Covered Clay Baker (Schlemmertopf) queery.
In the food section of my local newspaper, there was a recipe submitted by the chef who is sponsored by a supermarket. It was a recipe for a chicken in the pot, to be baked in one of those clay bakers that you soak in water first. It sounded simple and tasty, and fun to prepare. Guess I'm impulsive, because today I went out and purchased one of those bakers. In any event, I'm fairly certain that come Monday, I will be enjoying a wonderful dinner. My question is if anyone out there knows of some fabu recipes for these type of bakers, or a great clay baker cookbook, I would be very happy to hear.
Any recipe that can be cooked in a dutch oven, covered casserole, or crock pot can be cooked in a dutch oven. My favorite clay cooker recipe is the chicken marengo recipe in the old (1974 ed.) Joy of Cooking.
Weird note of caution: make sure the container in which you soak the lid is spotlessly clean. I have had off flavors imparted to my food if the dishpan I soaked my lid in wasn't free of all soap residue.

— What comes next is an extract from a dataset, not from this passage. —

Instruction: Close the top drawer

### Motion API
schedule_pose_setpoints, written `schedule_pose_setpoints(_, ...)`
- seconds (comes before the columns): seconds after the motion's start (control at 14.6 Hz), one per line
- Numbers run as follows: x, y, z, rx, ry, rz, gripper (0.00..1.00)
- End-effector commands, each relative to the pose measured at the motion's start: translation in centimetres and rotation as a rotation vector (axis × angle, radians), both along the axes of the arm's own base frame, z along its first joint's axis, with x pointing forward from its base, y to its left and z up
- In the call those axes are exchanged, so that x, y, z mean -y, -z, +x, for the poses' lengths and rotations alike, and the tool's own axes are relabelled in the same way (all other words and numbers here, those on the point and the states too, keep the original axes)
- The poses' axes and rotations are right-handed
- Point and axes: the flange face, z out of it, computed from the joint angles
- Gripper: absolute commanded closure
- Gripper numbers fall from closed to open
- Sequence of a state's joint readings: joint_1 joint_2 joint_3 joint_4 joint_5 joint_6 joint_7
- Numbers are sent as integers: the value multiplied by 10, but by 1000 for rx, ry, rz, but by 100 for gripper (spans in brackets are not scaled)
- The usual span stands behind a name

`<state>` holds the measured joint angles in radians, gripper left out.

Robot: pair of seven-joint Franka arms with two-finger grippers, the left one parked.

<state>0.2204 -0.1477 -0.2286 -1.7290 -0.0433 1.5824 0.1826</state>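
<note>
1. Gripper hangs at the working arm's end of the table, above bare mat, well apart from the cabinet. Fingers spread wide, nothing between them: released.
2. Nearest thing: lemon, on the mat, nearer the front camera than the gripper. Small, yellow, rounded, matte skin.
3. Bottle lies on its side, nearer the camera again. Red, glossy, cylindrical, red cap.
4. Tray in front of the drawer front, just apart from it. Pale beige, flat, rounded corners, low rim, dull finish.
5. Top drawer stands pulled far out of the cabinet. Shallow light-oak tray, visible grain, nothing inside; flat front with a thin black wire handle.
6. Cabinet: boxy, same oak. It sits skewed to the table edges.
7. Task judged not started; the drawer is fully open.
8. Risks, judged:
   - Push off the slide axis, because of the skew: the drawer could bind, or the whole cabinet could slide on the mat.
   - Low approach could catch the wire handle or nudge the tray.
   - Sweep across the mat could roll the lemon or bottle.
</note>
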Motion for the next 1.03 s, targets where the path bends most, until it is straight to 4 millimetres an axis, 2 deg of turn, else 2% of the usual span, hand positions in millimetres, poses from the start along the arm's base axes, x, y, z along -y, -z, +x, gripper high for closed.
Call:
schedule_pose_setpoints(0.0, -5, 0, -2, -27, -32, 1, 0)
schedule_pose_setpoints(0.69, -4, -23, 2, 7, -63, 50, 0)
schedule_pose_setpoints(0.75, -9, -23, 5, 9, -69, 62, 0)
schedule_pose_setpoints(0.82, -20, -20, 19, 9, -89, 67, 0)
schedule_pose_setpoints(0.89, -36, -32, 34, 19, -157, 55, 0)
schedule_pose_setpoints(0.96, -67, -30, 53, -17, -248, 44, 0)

What a GREAT tip. Thank you so much. This is something that I would never have thought of. Once I had a strange baking experience which had never made any sense, until your posting. I make a very moist coconut quick bread that has always been reliable. One time I made it into 6 "Texas sized" muffins, and for some reason it had a faint, but definite taste of soap. We thought that the baking soda may have gone bad, or to be more paranoid, I even thought that perhaps this particular pan had a chemical reaction with the batter, hence a soapy taste. Now it all makes sense---keep the sink completely free of any soap residue.
About 20 years ago my in-laws gave me a gigantic French copper pan, of the sort they make fruit preserves in. Now, I do not make fruit preserves usually, and certainly not two gallons at a time, but here was this humongoid pan that I really had no use for...until I was looking for something to soak my clay cooker in (without having to use the whole damn sink). A-HAA!
That said, I am not totally enamoured of my Romertopf (the brand I have). I'm not convinced it does a better job of braising meats than my enamelled-iron pot, and the pot is totally UNfragile besides. I will try it with veges, however.
Country Style Spareribs (serves 2)
4 lbs. boneless country style spareribs, trim fat
8 carrots, peeled and slice in half- lengthwise
Mix together: 1/2 cup honey, 1 medium onion, chopped; Juice of one lemon, 2 tsp. salt, 1/2 tsp. freshly ground black pepper, 1 Tbl. curry powder, 1 tsp. soy sauce, (1 tsp. arrowroot or cornstarch to thicken sauce before serving)
-Presoak clay pot in water for 15 minutes. Pour honey mixture over meat and carrots. Cover pot and place in cold oven. Set temperature to 480°F, cook 70 minutes. Remove from oven, pour off sauce into saucepan, bring to a simmer, add arrowroot and cook to thicken. Set carrots aside. Brown ribs without cover in clay pot for another 10 minutes. Serve with vegetables and the thickened honey sauce.
Chicken with Eggplant:
Presoak clay pot in water for 15 minutes, add 1 whole chicken; stuff cavity with 1/2 onion, bay leaf, 1 chopped carrot, 1/2 bunch of flat-leaf parsley, poultry seasoning and seasoned salt. Surround chicken with 1 eggplant, quartered; 1 can of stewed tomatoes, 1 tsp. thyme, 1 minced garlic clove, 1/4 cup raisins, 1/2 onion, sliced. Cover.
Set in cold oven; set temperature to 480°F and cook for 70-80 minutes. Add sour cream to taste to the broth and serve on chicken and vegetables.
Enjoy your new clay pot! It's a wonderful way to cook.